In the entries that follow, find each line with the word "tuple" and copy it.

ENTRIES PROVIDED:
= Beginning of Section =

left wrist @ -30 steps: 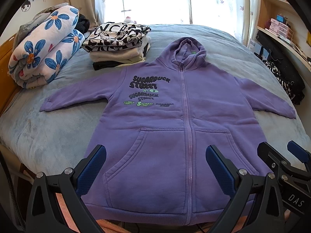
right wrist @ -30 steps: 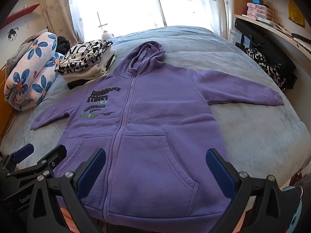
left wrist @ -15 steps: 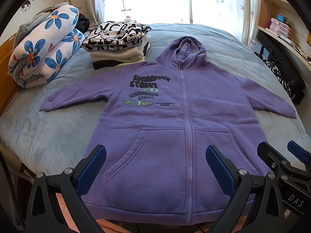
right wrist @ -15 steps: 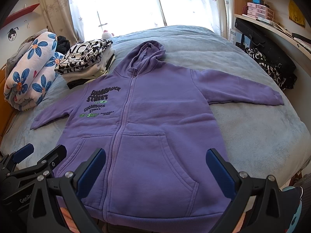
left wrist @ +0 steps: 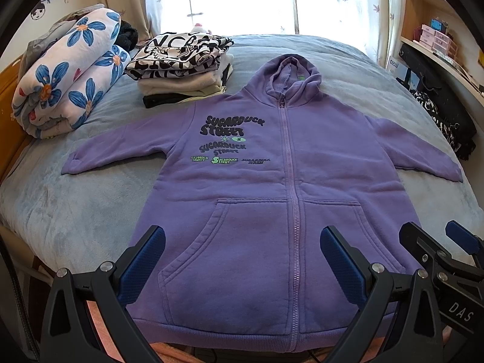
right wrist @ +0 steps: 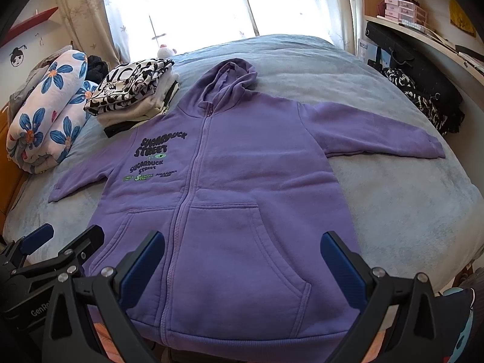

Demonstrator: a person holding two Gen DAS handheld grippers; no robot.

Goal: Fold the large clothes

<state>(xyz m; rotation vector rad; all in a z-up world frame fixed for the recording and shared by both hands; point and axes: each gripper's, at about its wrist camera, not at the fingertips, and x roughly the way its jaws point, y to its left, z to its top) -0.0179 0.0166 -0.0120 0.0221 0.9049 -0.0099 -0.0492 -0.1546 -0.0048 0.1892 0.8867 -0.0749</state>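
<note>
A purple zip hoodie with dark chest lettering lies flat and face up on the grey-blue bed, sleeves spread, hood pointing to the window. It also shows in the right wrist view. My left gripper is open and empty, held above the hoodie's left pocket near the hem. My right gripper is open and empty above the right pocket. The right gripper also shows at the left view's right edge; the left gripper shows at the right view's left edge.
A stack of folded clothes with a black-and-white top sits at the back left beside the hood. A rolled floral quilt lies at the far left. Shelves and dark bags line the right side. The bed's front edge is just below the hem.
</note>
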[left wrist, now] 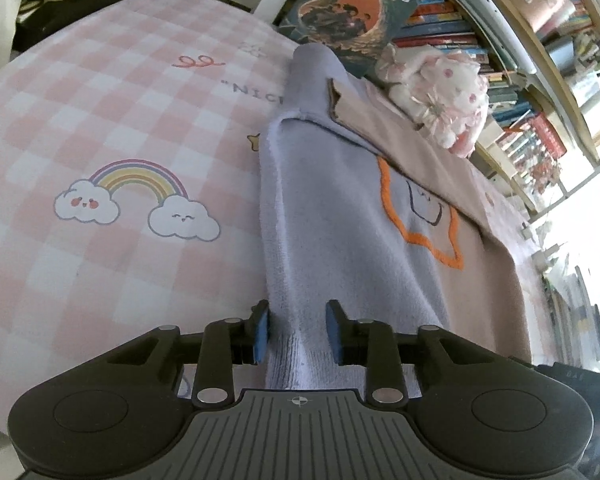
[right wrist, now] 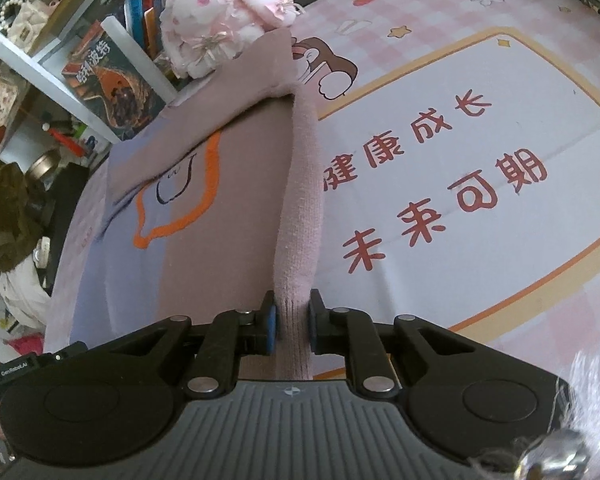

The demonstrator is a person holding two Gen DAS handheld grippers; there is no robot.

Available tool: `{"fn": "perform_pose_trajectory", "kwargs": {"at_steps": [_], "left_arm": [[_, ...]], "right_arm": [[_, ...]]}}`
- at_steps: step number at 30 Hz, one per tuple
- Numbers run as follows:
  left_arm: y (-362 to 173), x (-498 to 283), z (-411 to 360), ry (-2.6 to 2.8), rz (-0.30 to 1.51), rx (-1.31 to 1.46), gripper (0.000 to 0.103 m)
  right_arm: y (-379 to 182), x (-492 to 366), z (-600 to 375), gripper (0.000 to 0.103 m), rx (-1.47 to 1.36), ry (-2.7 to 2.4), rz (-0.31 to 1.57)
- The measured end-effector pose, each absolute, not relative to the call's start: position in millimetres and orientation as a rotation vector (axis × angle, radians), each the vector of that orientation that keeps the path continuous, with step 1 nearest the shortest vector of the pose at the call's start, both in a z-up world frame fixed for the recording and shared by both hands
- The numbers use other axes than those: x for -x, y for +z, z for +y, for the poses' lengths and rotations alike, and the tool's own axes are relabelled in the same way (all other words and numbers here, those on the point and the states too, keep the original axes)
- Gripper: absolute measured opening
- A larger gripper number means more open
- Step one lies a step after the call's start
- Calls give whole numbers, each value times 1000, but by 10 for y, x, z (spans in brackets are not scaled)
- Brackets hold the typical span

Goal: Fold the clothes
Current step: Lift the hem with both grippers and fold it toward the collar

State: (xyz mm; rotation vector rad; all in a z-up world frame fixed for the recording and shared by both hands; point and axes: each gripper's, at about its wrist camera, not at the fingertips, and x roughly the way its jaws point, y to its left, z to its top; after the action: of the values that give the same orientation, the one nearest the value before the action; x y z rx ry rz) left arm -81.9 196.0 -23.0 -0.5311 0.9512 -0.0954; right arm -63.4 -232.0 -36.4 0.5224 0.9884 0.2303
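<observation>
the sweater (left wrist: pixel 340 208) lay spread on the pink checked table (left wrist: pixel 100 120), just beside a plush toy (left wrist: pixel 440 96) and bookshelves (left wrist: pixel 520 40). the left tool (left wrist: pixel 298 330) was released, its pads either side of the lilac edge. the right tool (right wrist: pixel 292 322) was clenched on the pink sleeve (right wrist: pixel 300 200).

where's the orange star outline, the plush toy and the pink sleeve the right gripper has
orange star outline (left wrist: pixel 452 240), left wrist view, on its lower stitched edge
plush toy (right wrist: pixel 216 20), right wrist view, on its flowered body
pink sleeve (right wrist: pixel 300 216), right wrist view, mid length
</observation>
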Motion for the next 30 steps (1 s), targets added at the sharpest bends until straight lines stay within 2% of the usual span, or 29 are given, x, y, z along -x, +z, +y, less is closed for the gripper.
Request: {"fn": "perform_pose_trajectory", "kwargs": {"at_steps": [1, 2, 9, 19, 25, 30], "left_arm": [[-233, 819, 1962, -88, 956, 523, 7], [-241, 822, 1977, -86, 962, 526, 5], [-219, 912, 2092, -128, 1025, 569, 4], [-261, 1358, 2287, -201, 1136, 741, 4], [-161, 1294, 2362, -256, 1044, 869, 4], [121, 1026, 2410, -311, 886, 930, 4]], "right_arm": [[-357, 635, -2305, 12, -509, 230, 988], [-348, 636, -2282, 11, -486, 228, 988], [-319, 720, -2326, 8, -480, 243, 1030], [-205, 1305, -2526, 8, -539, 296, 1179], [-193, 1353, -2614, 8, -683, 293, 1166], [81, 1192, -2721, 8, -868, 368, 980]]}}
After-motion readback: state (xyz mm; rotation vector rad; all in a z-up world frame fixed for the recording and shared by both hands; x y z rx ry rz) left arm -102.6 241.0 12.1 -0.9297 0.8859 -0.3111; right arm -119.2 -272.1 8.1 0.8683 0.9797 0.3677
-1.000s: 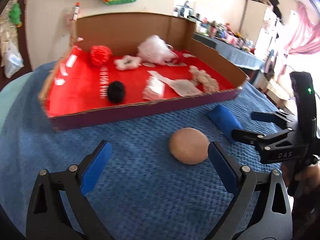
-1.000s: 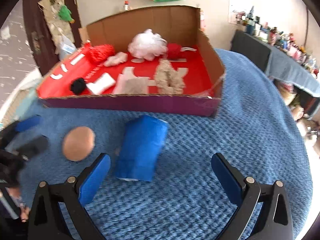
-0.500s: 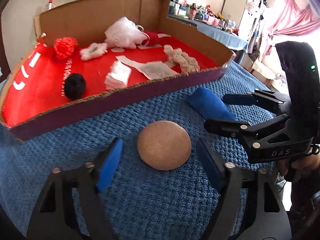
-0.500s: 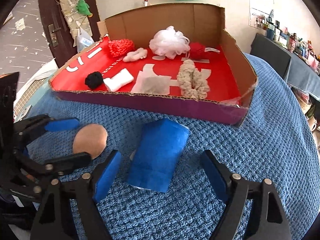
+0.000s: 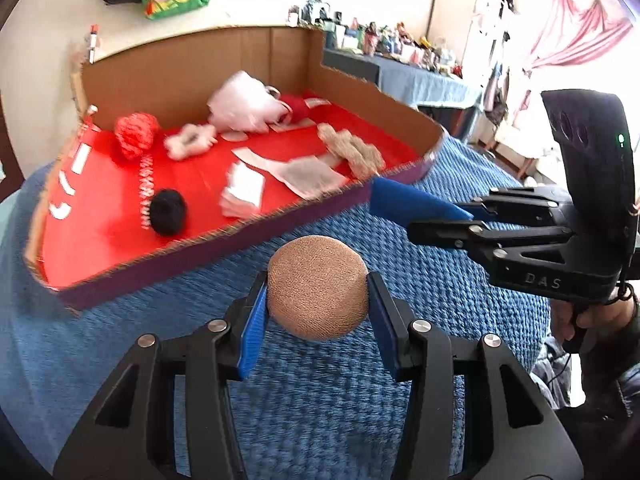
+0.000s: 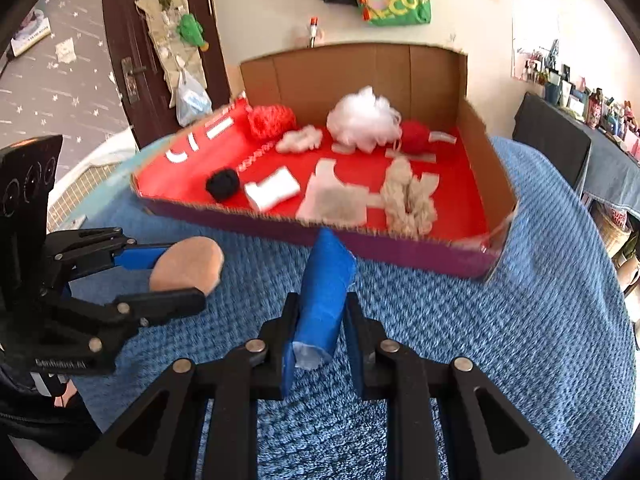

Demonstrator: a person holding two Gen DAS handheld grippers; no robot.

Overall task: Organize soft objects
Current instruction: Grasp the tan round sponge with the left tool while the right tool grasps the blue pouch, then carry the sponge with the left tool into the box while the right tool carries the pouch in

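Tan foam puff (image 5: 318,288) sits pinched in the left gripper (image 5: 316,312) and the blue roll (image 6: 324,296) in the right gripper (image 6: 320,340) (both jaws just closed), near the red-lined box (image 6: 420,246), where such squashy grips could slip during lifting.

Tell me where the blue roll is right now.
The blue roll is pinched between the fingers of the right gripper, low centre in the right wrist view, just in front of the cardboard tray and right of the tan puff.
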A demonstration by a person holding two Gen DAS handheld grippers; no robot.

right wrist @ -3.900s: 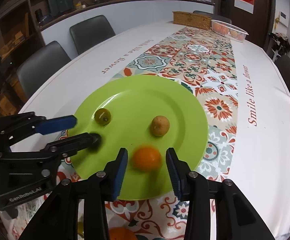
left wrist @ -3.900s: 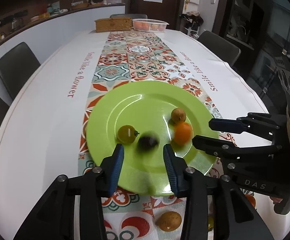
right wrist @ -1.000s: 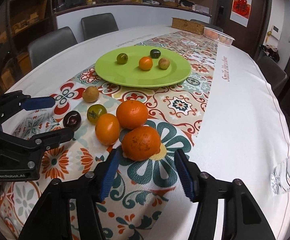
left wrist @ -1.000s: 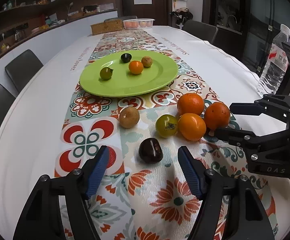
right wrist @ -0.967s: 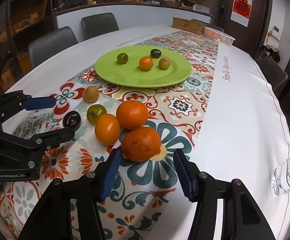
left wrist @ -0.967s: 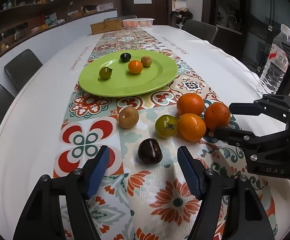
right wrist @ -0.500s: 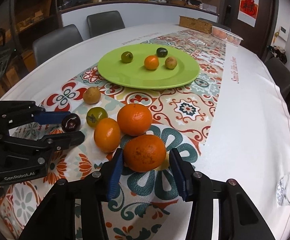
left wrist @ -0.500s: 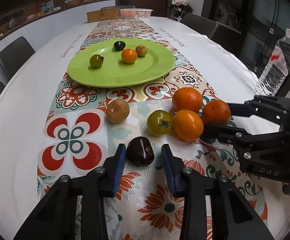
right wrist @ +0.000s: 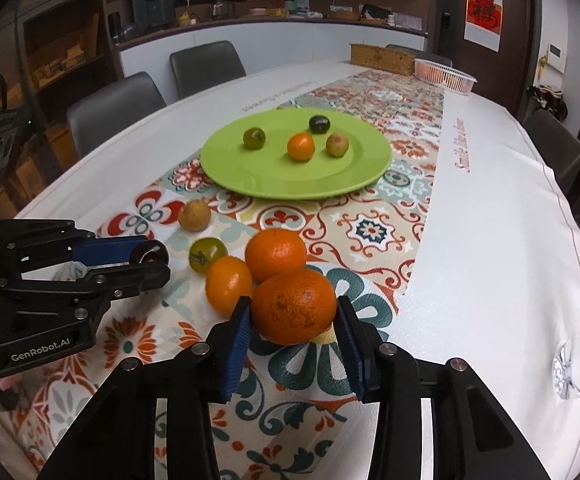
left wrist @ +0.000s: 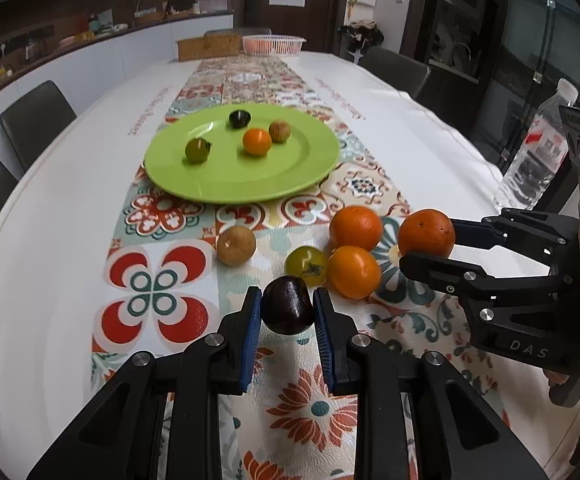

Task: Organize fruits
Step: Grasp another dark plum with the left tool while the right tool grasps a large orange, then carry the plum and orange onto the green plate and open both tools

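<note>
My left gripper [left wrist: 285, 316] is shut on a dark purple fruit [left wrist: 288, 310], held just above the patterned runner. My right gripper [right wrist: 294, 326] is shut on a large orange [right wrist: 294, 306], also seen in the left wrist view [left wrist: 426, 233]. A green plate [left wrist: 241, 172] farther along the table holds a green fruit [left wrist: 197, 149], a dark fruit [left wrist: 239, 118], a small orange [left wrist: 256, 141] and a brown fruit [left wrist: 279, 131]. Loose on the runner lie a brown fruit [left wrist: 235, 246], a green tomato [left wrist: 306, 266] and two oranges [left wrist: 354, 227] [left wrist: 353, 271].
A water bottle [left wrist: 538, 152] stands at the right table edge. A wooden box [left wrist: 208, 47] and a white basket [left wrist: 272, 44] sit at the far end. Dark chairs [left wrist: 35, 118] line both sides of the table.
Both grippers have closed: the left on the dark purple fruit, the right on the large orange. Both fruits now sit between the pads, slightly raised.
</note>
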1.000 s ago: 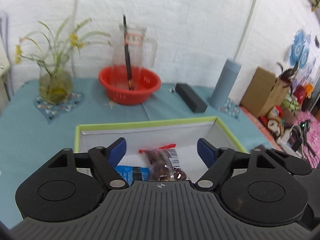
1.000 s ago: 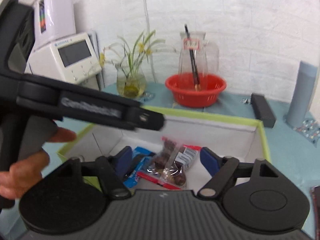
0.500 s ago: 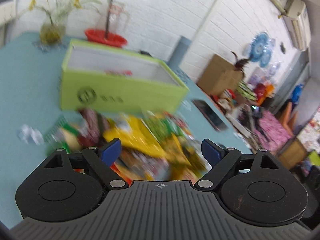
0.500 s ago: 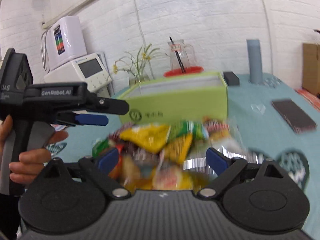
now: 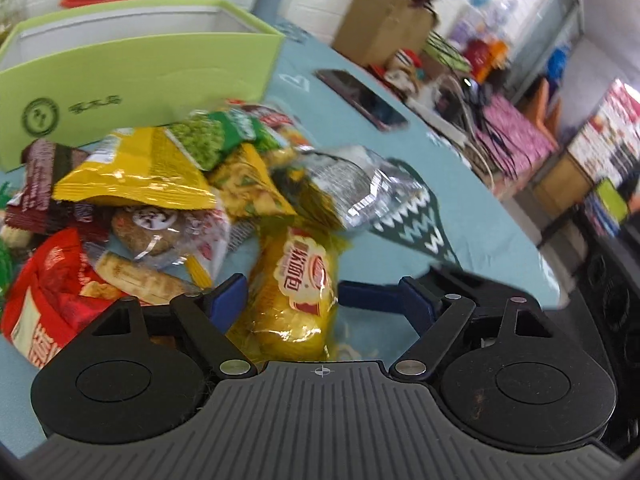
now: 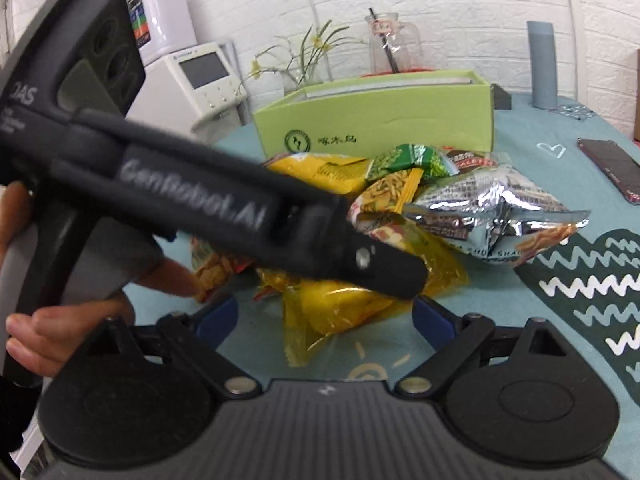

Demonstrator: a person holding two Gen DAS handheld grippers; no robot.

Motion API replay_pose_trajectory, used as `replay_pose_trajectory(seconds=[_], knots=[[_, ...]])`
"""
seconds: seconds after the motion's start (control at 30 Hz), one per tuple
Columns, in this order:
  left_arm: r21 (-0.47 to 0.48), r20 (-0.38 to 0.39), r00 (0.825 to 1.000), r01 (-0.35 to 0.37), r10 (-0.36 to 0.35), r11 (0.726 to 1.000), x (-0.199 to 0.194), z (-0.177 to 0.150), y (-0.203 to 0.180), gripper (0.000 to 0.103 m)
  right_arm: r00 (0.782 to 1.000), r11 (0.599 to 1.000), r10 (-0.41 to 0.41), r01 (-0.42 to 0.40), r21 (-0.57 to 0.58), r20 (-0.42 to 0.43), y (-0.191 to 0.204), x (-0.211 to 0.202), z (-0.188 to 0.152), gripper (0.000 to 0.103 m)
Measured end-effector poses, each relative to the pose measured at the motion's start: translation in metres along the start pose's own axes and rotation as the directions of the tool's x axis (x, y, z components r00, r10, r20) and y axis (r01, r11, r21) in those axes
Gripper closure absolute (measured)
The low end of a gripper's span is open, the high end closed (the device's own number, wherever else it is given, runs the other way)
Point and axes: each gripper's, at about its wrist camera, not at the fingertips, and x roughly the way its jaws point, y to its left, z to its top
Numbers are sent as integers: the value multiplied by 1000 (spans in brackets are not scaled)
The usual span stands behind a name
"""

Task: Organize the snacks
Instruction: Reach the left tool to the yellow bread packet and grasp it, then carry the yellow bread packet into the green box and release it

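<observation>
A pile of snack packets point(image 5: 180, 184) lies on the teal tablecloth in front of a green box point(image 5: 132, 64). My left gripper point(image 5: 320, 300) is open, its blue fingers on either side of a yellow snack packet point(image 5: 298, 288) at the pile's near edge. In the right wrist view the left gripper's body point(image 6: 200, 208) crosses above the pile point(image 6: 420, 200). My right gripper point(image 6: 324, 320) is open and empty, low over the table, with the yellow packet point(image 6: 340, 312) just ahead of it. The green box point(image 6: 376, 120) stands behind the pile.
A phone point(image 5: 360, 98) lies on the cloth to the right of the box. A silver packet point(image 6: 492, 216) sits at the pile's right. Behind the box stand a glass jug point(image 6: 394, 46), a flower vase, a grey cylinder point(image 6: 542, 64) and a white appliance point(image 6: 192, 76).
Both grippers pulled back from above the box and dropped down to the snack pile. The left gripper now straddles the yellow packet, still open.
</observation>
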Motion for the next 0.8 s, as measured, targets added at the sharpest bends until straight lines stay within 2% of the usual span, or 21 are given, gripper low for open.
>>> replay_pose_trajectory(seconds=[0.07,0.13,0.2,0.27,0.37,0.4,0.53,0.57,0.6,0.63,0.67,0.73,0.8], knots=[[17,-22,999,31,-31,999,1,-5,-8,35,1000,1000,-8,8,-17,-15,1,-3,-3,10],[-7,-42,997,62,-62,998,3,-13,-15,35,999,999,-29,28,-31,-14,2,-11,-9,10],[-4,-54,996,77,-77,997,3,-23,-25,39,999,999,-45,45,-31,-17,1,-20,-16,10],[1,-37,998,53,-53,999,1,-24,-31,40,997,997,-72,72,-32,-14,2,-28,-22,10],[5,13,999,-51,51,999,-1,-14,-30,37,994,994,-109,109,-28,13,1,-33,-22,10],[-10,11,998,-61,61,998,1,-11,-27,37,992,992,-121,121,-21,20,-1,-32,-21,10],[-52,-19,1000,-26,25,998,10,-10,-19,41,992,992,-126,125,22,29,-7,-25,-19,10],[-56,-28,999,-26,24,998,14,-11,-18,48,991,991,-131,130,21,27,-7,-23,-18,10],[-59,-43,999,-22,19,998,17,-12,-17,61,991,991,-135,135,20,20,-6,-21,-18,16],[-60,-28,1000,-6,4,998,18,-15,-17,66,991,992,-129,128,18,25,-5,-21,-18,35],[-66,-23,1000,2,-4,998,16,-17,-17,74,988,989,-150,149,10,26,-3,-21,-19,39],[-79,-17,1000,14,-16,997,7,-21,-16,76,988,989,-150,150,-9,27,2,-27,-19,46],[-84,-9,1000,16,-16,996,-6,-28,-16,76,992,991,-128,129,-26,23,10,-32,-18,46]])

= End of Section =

ANSWER SPACE:
- at_steps: step number at 30 Hz, one per tuple
seconds: seconds after the motion's start (control at 30 Hz), one per tuple

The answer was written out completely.